Palpitacja Twojej mentalności nie obliguje mnie do prowadzenia dalszej, subtelnej konwersacji z Tobą.

25.08.2006
11:50
[28]

mmomm [ Konsul ]

Zdanie na dole jest prawdziwe.

Zdanie u gory jest falszywe.

25.08.2006
11:52
smile
[29]

Kompo [ alkopoligamista ]

Wystarczy posłuchać czasami Andrzeja Leppera.

25.08.2006
16:41
smile
[30]

alpha_omega [ Senator ]

Zdaje mi się, że autorowi wątku chodziło o teksty trudne w zrozumieniu, a połowa z przytoczonych nie ma po prostu sensu. Proponuję, ażeby teraz każdy rozwinął znaczenie przytoczonych cytatów :)

25.08.2006
20:31
[31]

alpha_omega [ Senator ]

No więc dam coś jeszcze z filozofii oświecenia:

Celem ostatecznym jest taki, który nie wymaga innego celu jako warunku swej możliwości. Jeśli jako rację tłumaczącą celowość przyrody przyjmujemy li tylko jej mechanizm, to nie możemy pytać, po co istnieją rzeczy na świecie, gdyż wtedy, zgodnie z tego rodzaju idealistycznym systemem, mowa jest tylko o fizycznej możliwości rzeczy (a myślenie o nich jako o celach byłoby tylko bezprzedmiotową spekulacją); bez względu na to, czy taką formę rzeczy tłumaczyłoby się przez przypadek, czy przez ślepą konieczność, byłoby to w obu wypadkach puste pytanie. Przyjmując jednak związek celowy w świecie jako realny i zakładając dlań specjalny rodzaj przyczynowości, a mianowicie przyczyny działającej w sposób zamierzony, nie możemy poprzestać na pytaniu: po co przedmioty świata (istoty organiczne) mają taką czy inną formę i po co przyroda wprowadziła w te, a nie inne stosunki względem innych; jeśli bowiem już raz pomyśleliśmy o intelekcie, który musi być uznany za przyczynę możliwości takich form, jakie rzeczywiście znajdujemy w rzeczach, to musimy też właśnie w nim samym doszukiwać się obiektywnej podstawy, która kazałaby temu twórczemu intelektowi w ten sposób działać, [podstawy], która byłaby wówczas celem ostatecznym, dla jakiego takie rzeczy istnieją.

Powiedziałem już wyżej, że cel ostateczny nie jest celem, dla którego osiągnięcia i zgodnego z jego ideą zrealizowania wystarczyłaby przyroda, gdyż jest to cel bezwarunkowy.

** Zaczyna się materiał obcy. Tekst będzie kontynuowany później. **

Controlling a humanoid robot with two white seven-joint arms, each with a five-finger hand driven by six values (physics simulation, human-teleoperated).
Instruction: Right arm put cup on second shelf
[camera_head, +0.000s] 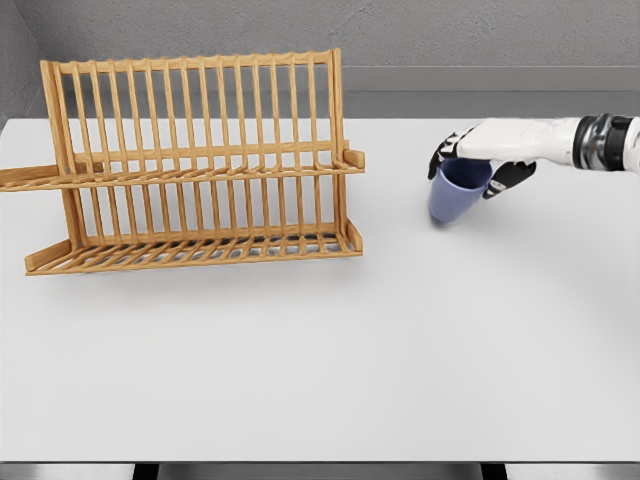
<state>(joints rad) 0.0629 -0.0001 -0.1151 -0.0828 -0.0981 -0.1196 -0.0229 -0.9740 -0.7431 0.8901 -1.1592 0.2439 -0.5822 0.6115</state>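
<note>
My right hand (478, 158) reaches in from the right edge and wraps around the rim of the blue cup (457, 191), fingers curled on both sides of it. The cup tilts a little, its base at or just above the white tabletop (400, 340); I cannot tell which. The wooden rack (195, 165) stands well apart on the left, both shelves bare.

White robot hand (480, 160), black joints, dark wrist ring.
</note>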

Nie ma bowiem nic takiego w przyrodzie (jako jestestwie zmysłowym), czego racja determinująca, tkwiąca w niej samej, nie byłaby zawsze sama znowu uwarunkowana; dotyczy to nie tylko natury poza nami (materialnej), lecz także natury w nas (myślącej) - z tym zastrzeżeniem, że rozważam tylko to we mnie, co jest [rzeczywiście] naturą. Rzecz natomiast, która z uwagi na swój obiektywny charakter winna istnieć koniecznie jako cel ostateczny inteligentenej przyczyny, musi być tego rodzaju, by w porządku nie zależała od żadnego innego warunku, jak tylko od swej idei.

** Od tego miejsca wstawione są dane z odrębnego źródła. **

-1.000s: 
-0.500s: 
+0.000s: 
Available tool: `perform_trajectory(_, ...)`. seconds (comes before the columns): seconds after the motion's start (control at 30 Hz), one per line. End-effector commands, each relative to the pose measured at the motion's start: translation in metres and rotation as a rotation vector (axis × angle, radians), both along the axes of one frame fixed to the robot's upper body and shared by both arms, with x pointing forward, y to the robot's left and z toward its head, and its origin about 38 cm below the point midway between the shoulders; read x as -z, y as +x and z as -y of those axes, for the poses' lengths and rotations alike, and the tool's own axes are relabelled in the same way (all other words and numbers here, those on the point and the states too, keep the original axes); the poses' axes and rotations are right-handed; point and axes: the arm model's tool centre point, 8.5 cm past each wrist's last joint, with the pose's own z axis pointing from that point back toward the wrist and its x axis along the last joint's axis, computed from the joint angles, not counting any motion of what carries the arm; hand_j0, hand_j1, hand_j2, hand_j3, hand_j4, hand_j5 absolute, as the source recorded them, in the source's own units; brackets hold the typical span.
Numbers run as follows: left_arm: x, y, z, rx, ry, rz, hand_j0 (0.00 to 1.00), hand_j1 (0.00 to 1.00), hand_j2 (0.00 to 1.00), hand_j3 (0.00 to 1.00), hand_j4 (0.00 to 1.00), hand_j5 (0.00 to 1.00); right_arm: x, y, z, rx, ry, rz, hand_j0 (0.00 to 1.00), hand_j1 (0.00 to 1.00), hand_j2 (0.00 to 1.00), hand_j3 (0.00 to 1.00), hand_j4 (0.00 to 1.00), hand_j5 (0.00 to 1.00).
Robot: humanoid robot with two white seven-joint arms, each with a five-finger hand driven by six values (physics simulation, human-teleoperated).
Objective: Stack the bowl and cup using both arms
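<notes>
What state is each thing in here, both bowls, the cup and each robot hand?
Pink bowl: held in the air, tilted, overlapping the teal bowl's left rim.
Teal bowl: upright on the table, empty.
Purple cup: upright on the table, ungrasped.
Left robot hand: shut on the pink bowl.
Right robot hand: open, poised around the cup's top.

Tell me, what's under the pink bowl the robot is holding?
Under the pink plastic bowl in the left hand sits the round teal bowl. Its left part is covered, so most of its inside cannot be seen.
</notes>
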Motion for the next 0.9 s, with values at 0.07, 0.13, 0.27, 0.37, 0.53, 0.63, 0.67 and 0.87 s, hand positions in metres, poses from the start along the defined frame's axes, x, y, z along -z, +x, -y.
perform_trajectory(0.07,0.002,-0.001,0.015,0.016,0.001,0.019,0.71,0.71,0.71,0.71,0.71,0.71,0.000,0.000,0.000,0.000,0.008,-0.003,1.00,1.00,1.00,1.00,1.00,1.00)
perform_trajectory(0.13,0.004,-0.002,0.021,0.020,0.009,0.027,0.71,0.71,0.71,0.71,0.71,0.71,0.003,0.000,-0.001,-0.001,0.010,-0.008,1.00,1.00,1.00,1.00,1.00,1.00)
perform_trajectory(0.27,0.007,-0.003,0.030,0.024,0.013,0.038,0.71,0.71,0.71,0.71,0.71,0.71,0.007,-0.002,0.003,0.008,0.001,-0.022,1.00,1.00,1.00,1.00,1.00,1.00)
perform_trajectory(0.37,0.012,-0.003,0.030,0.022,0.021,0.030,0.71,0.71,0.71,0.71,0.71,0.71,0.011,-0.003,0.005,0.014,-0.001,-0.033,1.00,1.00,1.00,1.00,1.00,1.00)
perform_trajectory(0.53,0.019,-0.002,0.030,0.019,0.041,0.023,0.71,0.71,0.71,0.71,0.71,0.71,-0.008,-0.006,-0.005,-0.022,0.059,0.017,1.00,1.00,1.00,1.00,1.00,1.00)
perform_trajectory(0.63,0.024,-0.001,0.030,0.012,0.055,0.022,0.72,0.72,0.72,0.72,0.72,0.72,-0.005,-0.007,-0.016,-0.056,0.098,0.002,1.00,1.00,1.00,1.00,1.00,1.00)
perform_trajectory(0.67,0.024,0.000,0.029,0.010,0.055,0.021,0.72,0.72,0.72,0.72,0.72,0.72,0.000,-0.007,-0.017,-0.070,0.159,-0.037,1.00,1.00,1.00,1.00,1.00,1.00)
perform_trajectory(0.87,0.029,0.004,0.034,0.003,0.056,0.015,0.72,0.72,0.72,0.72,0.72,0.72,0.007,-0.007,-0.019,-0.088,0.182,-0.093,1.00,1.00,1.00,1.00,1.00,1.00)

Otóż mamy na tym świecie tylko jeden jedyny gatunek istot, których przyczynowość jest teleologiczna, tj. skierowana ku celom, i posiada zarazem tę właściwość, że prawo, podług którego istoty te mają określać swe cele, przedstawiane jest przez nie same jako bezwarunkowe i niezależne od warunków naturalnych, a więc jako samo w sobie konieczne.
Istotą taką jest człowiek, ale rozważany jako noumenon: jedyna istota naturalna, u której, w jej własnych przysługujących jej właściwościach, stwierdzić możemy przecież pewną nadzmysłową władzę (wolność), a nawet prawo przyczynowości łącznie z jej przedmiotem, który może ona w sobie wyznaczyć jako cel najwyższy (najwyższe dobro w świecie).

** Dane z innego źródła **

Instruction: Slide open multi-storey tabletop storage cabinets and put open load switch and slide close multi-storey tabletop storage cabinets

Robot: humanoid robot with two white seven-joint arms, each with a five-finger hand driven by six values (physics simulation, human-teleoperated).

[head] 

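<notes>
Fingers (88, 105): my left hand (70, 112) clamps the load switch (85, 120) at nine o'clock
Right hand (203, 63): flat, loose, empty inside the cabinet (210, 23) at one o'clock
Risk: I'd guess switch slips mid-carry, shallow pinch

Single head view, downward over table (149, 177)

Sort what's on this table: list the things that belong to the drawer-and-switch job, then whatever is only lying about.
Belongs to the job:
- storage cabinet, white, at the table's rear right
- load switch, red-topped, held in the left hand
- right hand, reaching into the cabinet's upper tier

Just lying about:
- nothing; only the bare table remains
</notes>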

Jeśli idzie o człowieka (i o każdą istotę rozumną w świecie) jako istotę moralną, nie można już pytać dalej: po co? (quem in finem) on istnieje. Już samo jego istnienie zawiera w sobie cel najwyższy, któremu może on w takim zakresie, w jakim to potrafi, podporządkować całą przyrodę, a przynajmniej wbrew któremu nie wolno mu uważać siebie za poddanego jakiemukolwiek wpływowi przyrody. - O ile więc przedmioty świata, jako jestestwa w swojej egzystencji zależne, potrzebują działającej podług celów najwyższej przyczyny, to człowiek jest celem ostatecznym dzieła stworzenia. Bez niego bowiem łańcuch kolejno sobie podporządkowanych celów nie byłby doprowadzony do końca, a jedynie w człowieku - ale i w nim też tylko jako w podmiocie moralności - można stwierdzić bezwarunkowe, o ile idzie o cele, prawodawstwo; wyłącznie ono czyni go więc zdolnym do tego, by był celem ostatecznym, któremu cała przyroda jest teleogicznie podporządkowana.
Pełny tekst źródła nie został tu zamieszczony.